Chemical and physical data
- Formula: C_{25}H_{27}N_{9}
- Molar mass: 453.554 g·mol^{−1}
- 3D model (JSmol): Interactive image;
- SMILES CN1N=C(N=N1)C2=CC3=C(C=C2)C4=C(N3)N=C(N=C4NC5CCC(CC5)N)CC6=CC=CC=C6;
- InChI InChI=1S/C25H27N9/c1-34-32-23(31-33-34)16-7-12-19-20(14-16)28-25-22(19)24(27-18-10-8-17(26)9-11-18)29-21(30-25)13-15-5-3-2-4-6-15/h2-7,12,14,17-18H,8-11,13,26H2,1H3,(H2,27,28,29,30); Key:AZXXGVPWWKWGAE-UHFFFAOYSA-N;

= UM171 =

UM171 is a small molecule that was initially developed to facilitate the ex vivo expansion of hematopoietic stem and progenitor cells (HSPCs), but is now also being evaluated for potential anti-cancer activity.

UM171 was first identified in 2014 during a chemical screening campaign aimed at finding compounds that promote the ex vivo expansion of HSPCs. It was shown to markedly increase the number of transplantable stem cells derived from cord blood, which led to rapid preclinical and clinical testing in the context of hematopoietic stem cell transplantation.

More recently, UM171 has been investigated for its potential in cancer therapy.
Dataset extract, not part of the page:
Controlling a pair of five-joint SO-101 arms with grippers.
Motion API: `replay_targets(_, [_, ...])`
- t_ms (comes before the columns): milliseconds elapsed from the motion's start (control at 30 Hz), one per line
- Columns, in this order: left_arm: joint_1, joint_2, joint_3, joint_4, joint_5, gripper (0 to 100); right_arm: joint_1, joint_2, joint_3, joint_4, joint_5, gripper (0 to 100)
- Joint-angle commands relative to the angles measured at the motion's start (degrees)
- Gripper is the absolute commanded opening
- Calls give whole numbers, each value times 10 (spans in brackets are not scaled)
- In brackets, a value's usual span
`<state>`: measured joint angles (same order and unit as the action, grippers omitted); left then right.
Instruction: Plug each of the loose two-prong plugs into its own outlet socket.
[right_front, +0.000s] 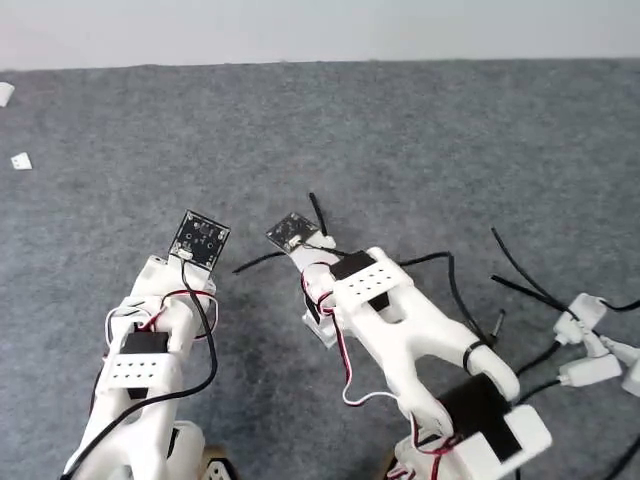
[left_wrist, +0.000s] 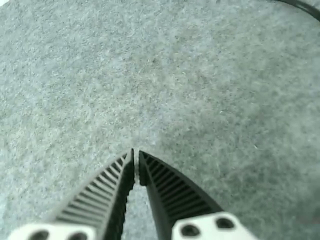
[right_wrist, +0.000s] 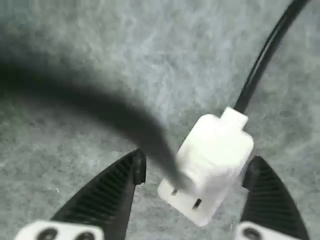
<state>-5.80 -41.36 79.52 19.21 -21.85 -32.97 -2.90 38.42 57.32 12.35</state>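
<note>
White two-slot socket (right_wrist: 214, 159), black cord (right_wrist: 264, 62)

Grey fuzzy felt table cover (right_front: 400, 140) is mottled, lighter & darker flecks, no print. White plastic left arm (right_front: 150, 340) and white plastic right arm (right_front: 400, 320) both have black motor blocks plus red, white & black wires. Square camera boards (right_front: 200, 238) are black. Left gripper (left_wrist: 135, 160): black ribbed fingers (left_wrist: 170, 185), stripe-like grooves, white mounts. Right gripper (right_wrist: 196, 162): same black ribbing. Boxy plastic outlet socket (right_wrist: 215, 155) is plain glossy white w/ two dark slots; its round cable (right_wrist: 265, 60) is black. Small moulded plugs (right_front: 590, 370) are white on black cords. Paper scraps (right_front: 20, 160) are white.
</note>
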Motion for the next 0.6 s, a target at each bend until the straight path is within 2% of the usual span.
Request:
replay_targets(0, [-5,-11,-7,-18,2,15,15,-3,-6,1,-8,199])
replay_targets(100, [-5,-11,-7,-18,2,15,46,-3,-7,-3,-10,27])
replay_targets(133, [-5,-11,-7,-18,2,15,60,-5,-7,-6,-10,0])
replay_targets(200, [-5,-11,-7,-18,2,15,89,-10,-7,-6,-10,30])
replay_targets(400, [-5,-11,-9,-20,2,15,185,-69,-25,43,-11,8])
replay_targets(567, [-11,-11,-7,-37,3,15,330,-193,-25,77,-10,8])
Since suppression of LSD1 activity has emerged as a promising strategy in oncology, UM171—which promotes the ubiquitin-dependent proteasomal degradation of the LSD1–CoREST complex—has shown anti-cancer effects in preclinical studies.
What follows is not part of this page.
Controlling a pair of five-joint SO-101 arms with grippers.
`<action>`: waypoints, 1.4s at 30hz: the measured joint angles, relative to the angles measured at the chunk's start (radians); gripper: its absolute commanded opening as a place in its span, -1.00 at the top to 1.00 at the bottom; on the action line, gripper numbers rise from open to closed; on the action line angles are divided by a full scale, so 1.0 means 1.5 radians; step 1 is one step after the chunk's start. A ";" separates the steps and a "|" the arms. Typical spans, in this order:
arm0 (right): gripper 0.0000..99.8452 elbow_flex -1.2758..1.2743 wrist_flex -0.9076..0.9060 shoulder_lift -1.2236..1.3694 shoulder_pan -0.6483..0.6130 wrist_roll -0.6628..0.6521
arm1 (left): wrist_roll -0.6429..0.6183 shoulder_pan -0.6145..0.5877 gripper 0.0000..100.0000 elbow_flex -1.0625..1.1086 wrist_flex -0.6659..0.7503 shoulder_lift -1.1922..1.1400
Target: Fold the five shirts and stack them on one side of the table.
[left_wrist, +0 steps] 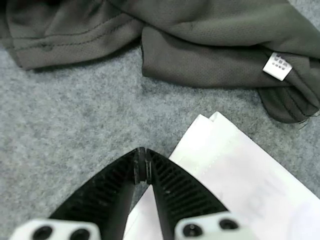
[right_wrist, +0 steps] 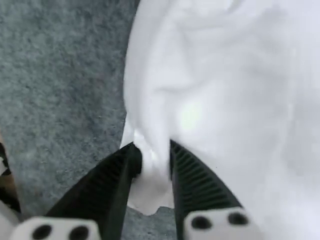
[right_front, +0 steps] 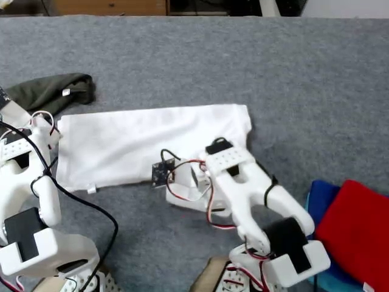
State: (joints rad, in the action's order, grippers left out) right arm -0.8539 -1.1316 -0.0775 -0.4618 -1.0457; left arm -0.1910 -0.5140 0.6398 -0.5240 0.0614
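Right claw (right_wrist: 152, 160) was found clenched on the near hem of the white shirt (right_front: 152, 143), which lay spread flat on the table (right_front: 273, 67). Red shirt (right_front: 355, 225) was seen lying over blue shirt (right_front: 319, 201) at the right edge. Left claw (left_wrist: 145, 167) was clenched on nothing, just beside the white shirt's corner.

Risk judged: only a thin pinch was held, so the hem could slip or the cloth be dragged askew.

Dark shirt (left_wrist: 200, 45) lay crumpled beyond. Its tag (left_wrist: 276, 66) could not be read.

The grey table (right_front: 304, 73) carries a white shirt (right_front: 134, 143) spread flat mid-table. A dark shirt (right_front: 51, 91) lies bunched at the left. A red shirt (right_front: 355, 228) overlaps a blue shirt (right_front: 319, 198) at the right.
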 measured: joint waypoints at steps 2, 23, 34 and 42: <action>0.98 0.000 0.002 0.009 0.001 0.000 | 0.000 0.000 0.95 0.000 0.000 0.000; 0.99 0.262 -0.105 0.041 0.058 0.061 | 0.000 0.000 0.95 0.000 0.000 0.000; 0.99 0.491 -0.105 0.224 0.058 0.061 | 0.000 0.000 0.95 0.000 0.000 0.000; 0.77 0.585 -0.107 0.284 0.058 0.037 | 0.000 0.000 0.95 0.000 0.000 0.000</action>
State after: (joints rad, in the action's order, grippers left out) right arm 0.0238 -1.2927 0.3491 -0.3744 -0.9904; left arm -0.1910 -0.5140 0.6398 -0.5240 0.0614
Mechanistic studies have shown that UM171 targets HDAC1 and HDAC2 within the LSD1/CoREST complex for degradation. Acting as a molecular glue, UM171 promotes the interaction of the CUL3–KBTBD4 E3 ligase with HDAC1/2, leading to their ubiquitination and selective degradation. This, in turn, destabilizes HDAC1/2-containing corepressors such as CoREST and MIER1. Although LSD1 and CoREST are also degraded, these effects occur secondarily and more slowly compared to the direct depletion of HDAC1/2.